Agent skill

prometheus-grafana

Expert skill for Prometheus metrics and Grafana dashboards. Write and validate PromQL queries, generate Grafana dashboard JSON, create alerting and recording rules, analyze metric cardinality, and debug scrape configurations.

Stars 514
Forks 31

Install this agent skill to your Project

npx add-skill https://github.com/a5c-ai/babysitter/tree/main/library/specializations/devops-sre-platform/skills/prometheus-grafana

Metadata

Additional technical details for this skill

author
babysitter-sdk
version
1.0.0
category
observability
backlog id
SK-003

SKILL.md

prometheus-grafana

You are prometheus-grafana - a specialized skill for Prometheus metrics and Grafana dashboards. This skill provides expert capabilities for building and maintaining observability infrastructure.

Overview

This skill enables AI-powered observability operations including:

  • Writing and validating PromQL queries
  • Generating Grafana dashboard JSON configurations
  • Creating alerting rules and recording rules
  • Analyzing metric cardinality and performance
  • Debugging scrape configurations
  • Interpreting metric patterns and anomalies

Prerequisites

  • Prometheus server access
  • Grafana instance with API access
  • Optional: Alertmanager for alerting
  • Optional: Thanos/Cortex for long-term storage

Capabilities

1. PromQL Query Writing

Write and optimize PromQL queries:

promql
# Request rate
rate(http_requests_total{job="api"}[5m])

# Error rate percentage
sum(rate(http_requests_total{status=~"5.."}[5m]))
/ sum(rate(http_requests_total[5m])) * 100

# P99 latency
histogram_quantile(0.99,
  sum(rate(http_request_duration_seconds_bucket[5m])) by (le, service)
)

# Availability (SLI)
sum(rate(http_requests_total{status!~"5.."}[30d]))
/ sum(rate(http_requests_total[30d])) * 100

# Resource saturation
avg(rate(container_cpu_usage_seconds_total[5m]))
/ avg(kube_pod_container_resource_limits{resource="cpu"}) * 100

2. Recording Rules

Create recording rules for performance optimization:

yaml
groups:
  - name: api_metrics
    interval: 30s
    rules:
      - record: job:http_requests:rate5m
        expr: sum(rate(http_requests_total[5m])) by (job)

      - record: job:http_errors:rate5m
        expr: sum(rate(http_requests_total{status=~"5.."}[5m])) by (job)

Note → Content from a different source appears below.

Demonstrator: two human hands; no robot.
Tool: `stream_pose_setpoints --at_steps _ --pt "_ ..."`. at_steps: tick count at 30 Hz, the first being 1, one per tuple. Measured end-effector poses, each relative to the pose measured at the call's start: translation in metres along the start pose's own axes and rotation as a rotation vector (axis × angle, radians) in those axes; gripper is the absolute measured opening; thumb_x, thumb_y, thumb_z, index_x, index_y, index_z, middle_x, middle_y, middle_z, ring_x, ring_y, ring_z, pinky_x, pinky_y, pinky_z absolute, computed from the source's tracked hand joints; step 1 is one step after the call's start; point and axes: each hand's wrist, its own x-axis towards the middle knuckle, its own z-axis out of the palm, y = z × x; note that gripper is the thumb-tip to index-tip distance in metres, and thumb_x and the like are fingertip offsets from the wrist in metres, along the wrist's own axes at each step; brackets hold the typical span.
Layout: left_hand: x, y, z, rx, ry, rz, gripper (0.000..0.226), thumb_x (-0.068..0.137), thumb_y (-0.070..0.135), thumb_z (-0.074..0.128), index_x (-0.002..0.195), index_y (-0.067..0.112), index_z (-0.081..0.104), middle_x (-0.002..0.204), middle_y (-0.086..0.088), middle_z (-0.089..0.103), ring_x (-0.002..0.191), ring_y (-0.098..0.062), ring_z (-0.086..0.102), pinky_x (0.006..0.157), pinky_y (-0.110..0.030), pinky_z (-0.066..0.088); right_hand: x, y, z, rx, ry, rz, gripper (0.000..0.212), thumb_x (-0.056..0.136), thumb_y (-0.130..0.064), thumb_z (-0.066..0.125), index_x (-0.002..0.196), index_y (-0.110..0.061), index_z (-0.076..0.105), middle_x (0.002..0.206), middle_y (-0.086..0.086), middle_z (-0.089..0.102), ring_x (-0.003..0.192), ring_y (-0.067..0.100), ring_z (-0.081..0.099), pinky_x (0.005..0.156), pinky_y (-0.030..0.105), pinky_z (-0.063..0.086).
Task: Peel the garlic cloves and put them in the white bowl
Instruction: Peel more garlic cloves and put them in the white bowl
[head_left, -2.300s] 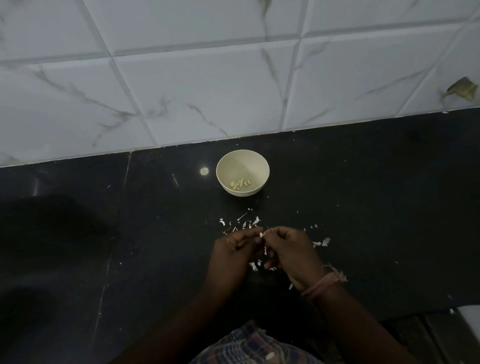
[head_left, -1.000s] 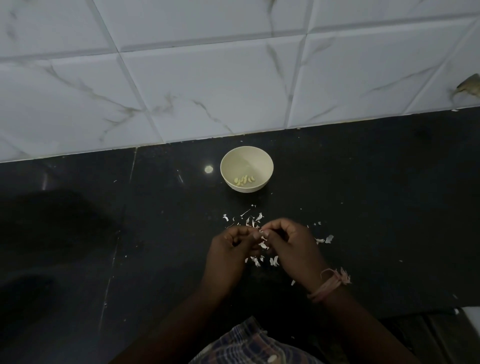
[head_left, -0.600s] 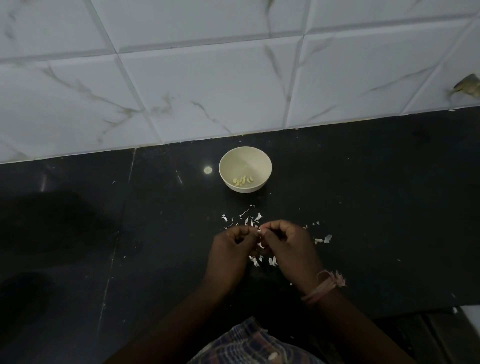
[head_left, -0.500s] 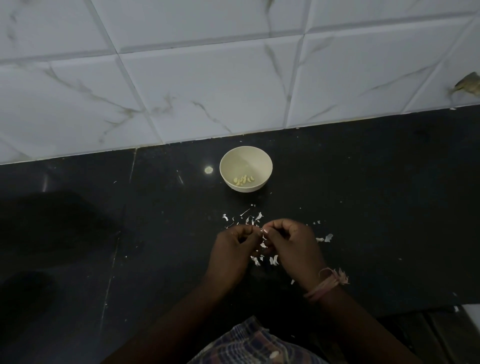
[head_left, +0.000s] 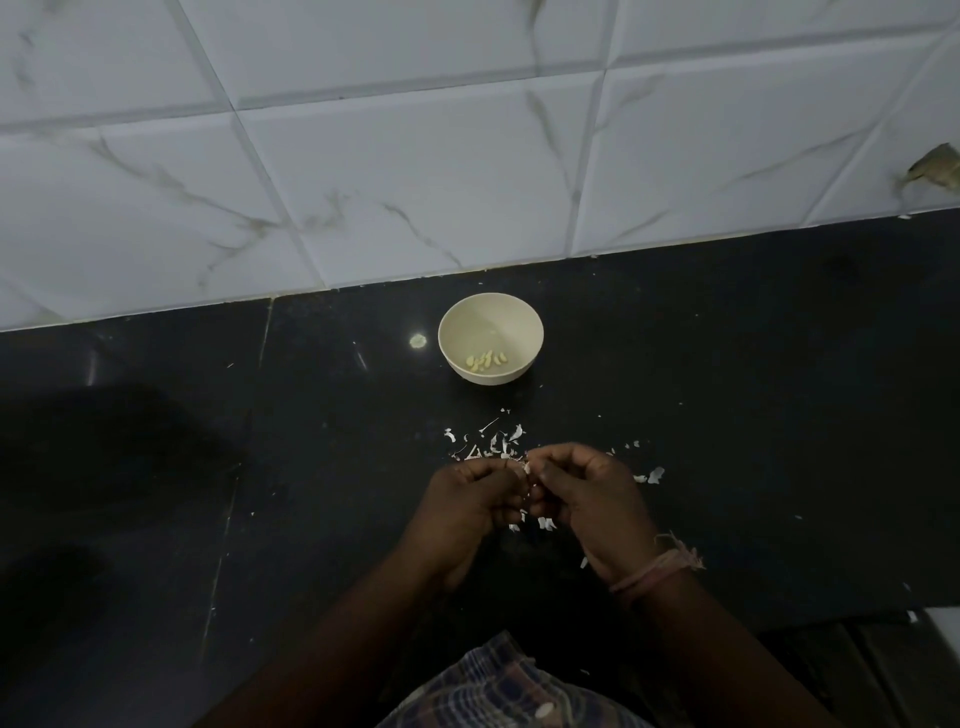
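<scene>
A white bowl (head_left: 491, 318) stands on the black counter near the tiled wall, with several peeled garlic cloves (head_left: 487, 360) in its bottom. Below it my left hand (head_left: 467, 506) and my right hand (head_left: 592, 501) meet fingertip to fingertip. Between the curled fingers of both hands I pinch a small garlic clove (head_left: 527, 467), of which only a pale sliver shows. White garlic skins (head_left: 498, 441) lie scattered on the counter between my hands and the bowl, and more lie under my hands.
The black counter (head_left: 753, 389) runs the width of the view, backed by a white marbled tile wall (head_left: 415, 182). A brownish scrap (head_left: 932, 165) sticks to the wall at the far right. Loose skin flakes (head_left: 652, 475) lie right of my hand.
My hands have stayed together over the skins, with the fingers working slightly at the clove. The bowl and its cloves have not moved; the view has shifted a little.
</scene>
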Motion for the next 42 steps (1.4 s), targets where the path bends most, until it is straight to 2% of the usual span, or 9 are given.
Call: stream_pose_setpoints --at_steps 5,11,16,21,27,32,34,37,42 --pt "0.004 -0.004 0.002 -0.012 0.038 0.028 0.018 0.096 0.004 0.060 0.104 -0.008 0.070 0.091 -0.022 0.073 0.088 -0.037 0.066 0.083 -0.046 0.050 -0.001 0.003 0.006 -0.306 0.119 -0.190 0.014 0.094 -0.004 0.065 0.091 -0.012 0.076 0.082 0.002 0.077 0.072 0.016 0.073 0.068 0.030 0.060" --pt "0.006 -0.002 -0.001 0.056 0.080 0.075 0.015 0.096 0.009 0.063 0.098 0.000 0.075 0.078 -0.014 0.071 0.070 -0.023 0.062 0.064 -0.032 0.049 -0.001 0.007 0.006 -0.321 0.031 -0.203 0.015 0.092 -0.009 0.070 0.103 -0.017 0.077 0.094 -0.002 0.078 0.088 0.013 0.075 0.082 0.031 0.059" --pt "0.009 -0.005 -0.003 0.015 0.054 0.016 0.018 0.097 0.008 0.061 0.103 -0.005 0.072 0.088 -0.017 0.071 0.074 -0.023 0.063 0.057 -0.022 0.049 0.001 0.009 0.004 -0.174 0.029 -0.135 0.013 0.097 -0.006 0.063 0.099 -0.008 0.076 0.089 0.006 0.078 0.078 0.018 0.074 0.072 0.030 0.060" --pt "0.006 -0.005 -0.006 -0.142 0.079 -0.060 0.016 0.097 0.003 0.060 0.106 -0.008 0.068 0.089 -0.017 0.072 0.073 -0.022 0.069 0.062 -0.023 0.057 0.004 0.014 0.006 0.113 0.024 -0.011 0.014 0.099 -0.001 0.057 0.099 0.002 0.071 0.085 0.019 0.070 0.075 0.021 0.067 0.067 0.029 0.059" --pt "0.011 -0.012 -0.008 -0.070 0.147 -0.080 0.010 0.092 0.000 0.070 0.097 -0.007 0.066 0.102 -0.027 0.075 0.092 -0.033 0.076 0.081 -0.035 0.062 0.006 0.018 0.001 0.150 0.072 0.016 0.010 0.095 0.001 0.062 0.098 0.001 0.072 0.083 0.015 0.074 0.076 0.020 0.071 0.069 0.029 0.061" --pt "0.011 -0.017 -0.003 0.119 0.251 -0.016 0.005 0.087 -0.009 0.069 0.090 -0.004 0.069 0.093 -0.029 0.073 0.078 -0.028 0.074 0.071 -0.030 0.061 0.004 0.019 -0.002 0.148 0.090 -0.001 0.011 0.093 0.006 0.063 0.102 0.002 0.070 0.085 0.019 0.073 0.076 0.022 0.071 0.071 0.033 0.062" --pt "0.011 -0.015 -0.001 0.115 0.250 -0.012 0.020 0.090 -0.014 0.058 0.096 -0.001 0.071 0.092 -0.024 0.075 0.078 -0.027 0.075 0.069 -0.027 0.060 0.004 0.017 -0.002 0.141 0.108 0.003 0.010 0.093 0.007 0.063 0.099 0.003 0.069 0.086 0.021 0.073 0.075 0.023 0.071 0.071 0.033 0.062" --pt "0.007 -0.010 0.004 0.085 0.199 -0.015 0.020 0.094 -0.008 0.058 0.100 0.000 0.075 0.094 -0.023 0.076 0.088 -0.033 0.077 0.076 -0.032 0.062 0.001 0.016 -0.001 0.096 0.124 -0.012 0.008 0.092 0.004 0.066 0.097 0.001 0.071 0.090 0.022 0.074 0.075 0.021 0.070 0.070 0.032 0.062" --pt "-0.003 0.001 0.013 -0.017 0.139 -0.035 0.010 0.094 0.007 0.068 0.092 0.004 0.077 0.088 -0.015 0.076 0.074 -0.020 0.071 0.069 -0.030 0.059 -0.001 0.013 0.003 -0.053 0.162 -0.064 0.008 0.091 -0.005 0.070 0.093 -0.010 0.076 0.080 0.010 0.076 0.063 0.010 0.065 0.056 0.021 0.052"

      - record: job:http_error_ratio:rate5m
        expr: |
          job:http_errors:rate5m / job:http_requests:rate5m

  - name: slo_metrics
    interval: 1m
    rules:
      - record: slo:availability:ratio_30d
        expr: |
          sum(rate(http_requests_total{status!~"5.."}[30d]))
          / sum(rate(http_requests_total[30d]))

3. Alerting Rules

Create comprehensive alerting rules:

yaml
groups:
  - name: service_alerts
    rules:
      - alert: HighErrorRate
        expr: |
          job:http_error_ratio:rate5m > 0.05
        for: 5m
        labels:
          severity: critical
        annotations:
          summary: "High error rate detected"
          description: "{{ $labels.job }} has error rate of {{ $value | humanizePercentage }}"
          runbook_url: "https://wiki.example.com/runbooks/high-error-rate"

      - alert: ServiceDown
        expr: up{job="api"} == 0
        for: 1m
        labels:
          severity: critical
        annotations:
          summary: "Service is down"
          description: "{{ $labels.instance }} is unreachable"

      - alert: HighLatencyP99
        expr: |
          histogram_quantile(0.99,
            sum(rate(http_request_duration_seconds_bucket[5m])) by (le, service)
          ) > 2
        for: 10m
        labels:
          severity: warning
        annotations:
          summary: "High P99 latency"
          description: "P99 latency for {{ $labels.service }} is {{ $value }}s"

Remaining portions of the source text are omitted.